Jumping higher/getting stronger: “whether it was because of the tendinous adaptations or the muscular or the fascial, I think it’s different for everybody because we have different proportions of these things to begin with.”

“Do we feed that strength or do we facilitate their deficits?.. at 16 years old, that answer is definitely different than when they’re 26.”

“When they’re 15-17, we can kinda shove them in the direction that we feel is best… when they 27-29, it’s definitely a nudge.”

“What we do has to be ground based or active with the hands… I haven’t done a dead bug in 5, 6 years because core work/myofascial line work, has to have a ground based component and we have to have a pressurized foot, similarly with the hands.”

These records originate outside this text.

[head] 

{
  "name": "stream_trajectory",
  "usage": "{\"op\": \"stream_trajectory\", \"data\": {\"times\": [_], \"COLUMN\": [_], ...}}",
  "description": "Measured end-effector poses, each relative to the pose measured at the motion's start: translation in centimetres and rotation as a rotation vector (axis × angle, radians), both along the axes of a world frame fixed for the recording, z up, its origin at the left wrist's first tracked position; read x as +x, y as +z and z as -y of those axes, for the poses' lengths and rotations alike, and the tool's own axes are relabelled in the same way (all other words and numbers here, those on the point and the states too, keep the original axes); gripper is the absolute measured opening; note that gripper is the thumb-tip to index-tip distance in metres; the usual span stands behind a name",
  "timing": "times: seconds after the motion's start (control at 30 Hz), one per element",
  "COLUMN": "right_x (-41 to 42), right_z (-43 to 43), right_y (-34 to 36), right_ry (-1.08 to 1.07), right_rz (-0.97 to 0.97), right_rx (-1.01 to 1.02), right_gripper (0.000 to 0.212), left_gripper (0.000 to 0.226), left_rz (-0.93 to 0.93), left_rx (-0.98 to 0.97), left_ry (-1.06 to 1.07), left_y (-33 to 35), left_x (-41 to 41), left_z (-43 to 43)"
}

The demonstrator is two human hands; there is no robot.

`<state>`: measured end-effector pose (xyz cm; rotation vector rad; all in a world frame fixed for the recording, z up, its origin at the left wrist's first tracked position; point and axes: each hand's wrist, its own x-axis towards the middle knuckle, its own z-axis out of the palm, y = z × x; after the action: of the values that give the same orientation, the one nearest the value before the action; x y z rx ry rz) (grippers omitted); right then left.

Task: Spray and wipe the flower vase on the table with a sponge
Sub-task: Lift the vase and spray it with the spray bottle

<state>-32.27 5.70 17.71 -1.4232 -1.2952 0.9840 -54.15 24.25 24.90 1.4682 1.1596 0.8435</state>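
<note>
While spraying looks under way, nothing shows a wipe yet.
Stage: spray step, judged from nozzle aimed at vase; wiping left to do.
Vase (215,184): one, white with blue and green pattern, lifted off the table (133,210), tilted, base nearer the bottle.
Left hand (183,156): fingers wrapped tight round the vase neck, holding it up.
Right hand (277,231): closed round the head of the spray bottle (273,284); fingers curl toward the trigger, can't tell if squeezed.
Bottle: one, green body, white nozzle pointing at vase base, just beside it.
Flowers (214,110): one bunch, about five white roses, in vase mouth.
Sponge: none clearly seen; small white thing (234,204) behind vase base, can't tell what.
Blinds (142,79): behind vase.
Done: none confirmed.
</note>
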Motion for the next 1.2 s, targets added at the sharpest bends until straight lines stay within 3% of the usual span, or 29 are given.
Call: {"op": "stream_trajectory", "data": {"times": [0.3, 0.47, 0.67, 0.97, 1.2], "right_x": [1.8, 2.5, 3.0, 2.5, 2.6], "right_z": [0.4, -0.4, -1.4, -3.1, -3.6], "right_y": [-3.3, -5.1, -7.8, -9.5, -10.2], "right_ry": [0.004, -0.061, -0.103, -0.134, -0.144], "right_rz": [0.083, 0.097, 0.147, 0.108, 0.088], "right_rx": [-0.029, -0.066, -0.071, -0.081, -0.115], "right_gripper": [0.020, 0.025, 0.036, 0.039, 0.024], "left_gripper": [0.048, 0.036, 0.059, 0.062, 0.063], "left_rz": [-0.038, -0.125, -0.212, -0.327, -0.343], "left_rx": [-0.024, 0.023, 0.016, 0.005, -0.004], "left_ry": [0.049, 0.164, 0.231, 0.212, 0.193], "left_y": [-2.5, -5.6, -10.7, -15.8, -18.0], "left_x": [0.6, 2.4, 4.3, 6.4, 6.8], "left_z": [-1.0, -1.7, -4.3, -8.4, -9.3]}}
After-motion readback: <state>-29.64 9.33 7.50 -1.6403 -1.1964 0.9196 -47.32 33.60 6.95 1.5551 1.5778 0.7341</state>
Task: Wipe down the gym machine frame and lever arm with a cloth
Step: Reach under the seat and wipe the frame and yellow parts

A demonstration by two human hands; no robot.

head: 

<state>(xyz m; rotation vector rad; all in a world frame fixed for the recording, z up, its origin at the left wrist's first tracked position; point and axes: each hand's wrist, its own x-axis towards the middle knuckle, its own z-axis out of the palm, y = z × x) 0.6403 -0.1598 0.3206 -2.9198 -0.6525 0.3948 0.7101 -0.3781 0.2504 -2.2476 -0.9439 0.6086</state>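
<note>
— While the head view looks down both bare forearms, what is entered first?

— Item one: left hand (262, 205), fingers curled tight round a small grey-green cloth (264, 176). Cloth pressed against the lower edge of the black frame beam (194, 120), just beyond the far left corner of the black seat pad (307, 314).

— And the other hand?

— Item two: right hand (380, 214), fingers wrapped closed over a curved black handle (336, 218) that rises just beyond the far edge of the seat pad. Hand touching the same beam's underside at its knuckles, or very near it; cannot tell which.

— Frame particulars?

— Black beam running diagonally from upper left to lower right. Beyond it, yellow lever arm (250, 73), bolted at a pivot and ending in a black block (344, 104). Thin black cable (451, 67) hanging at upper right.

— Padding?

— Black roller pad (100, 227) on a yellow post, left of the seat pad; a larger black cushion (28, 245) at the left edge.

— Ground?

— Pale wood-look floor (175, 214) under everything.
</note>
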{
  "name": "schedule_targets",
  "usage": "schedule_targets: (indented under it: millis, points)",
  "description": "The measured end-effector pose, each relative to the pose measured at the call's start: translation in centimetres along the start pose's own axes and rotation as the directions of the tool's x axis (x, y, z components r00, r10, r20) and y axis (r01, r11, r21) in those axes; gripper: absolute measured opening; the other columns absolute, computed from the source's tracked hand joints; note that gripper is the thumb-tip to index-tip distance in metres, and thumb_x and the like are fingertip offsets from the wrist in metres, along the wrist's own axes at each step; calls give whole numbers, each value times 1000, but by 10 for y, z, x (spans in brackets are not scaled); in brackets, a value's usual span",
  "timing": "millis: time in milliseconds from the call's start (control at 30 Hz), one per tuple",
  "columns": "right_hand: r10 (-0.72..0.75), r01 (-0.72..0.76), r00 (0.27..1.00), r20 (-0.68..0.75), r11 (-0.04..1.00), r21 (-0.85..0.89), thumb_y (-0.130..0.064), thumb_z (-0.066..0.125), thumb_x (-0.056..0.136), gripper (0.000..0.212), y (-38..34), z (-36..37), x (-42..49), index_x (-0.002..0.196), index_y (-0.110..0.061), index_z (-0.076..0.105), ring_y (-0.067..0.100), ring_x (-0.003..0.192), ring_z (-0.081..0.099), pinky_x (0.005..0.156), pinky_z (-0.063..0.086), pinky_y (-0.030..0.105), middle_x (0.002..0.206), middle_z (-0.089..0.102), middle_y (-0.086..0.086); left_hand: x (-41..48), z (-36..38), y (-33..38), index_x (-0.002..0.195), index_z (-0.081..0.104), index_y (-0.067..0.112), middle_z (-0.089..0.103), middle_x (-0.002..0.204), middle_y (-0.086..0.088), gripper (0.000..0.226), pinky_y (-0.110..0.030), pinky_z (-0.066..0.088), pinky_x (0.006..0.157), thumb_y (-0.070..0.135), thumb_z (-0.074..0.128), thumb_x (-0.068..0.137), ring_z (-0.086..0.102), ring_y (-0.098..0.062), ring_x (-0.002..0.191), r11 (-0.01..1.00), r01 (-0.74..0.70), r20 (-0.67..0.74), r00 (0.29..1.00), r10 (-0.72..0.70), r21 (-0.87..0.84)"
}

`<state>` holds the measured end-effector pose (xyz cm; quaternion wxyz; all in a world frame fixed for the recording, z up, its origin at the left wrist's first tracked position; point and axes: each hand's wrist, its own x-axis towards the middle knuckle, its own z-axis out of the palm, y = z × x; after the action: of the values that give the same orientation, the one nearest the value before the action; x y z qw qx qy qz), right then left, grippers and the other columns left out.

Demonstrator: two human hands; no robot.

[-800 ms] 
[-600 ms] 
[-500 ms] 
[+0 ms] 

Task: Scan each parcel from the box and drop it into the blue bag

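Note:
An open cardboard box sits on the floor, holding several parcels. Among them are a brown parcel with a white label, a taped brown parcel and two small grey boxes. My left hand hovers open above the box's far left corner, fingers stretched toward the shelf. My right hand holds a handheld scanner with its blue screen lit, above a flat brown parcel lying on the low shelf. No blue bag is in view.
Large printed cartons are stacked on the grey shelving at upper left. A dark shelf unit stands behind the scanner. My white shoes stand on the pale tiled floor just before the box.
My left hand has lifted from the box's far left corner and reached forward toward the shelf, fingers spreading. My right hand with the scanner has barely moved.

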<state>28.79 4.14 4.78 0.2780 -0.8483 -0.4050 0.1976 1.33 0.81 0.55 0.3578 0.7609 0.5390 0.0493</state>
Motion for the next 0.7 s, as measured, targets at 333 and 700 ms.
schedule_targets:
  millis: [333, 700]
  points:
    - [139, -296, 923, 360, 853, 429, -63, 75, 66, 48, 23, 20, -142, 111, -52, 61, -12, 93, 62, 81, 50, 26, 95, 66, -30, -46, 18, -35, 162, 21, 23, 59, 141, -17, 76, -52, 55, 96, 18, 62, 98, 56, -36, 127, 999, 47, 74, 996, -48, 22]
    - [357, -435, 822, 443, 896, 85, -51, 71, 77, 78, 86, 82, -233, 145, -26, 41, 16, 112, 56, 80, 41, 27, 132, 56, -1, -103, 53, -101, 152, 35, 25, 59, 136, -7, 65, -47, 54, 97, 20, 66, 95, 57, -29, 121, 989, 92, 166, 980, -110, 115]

“If we have an athlete who does not ever train or we have somebody who is in the gym every single day, between those two athletes, statistically or probability wise, the one who is in the gym every day is much less likely to get injured. If you don’t train, you get fragile. Any reasonably decent training is doing something in the preventative sense towards injuries because it’s a probability thing. So this is also paradoxically why, injury is not preventable. Because it’s a probability.”

Framework: “Firm barriers navigated loosely. So I know within reason what I do or don’t want to do.”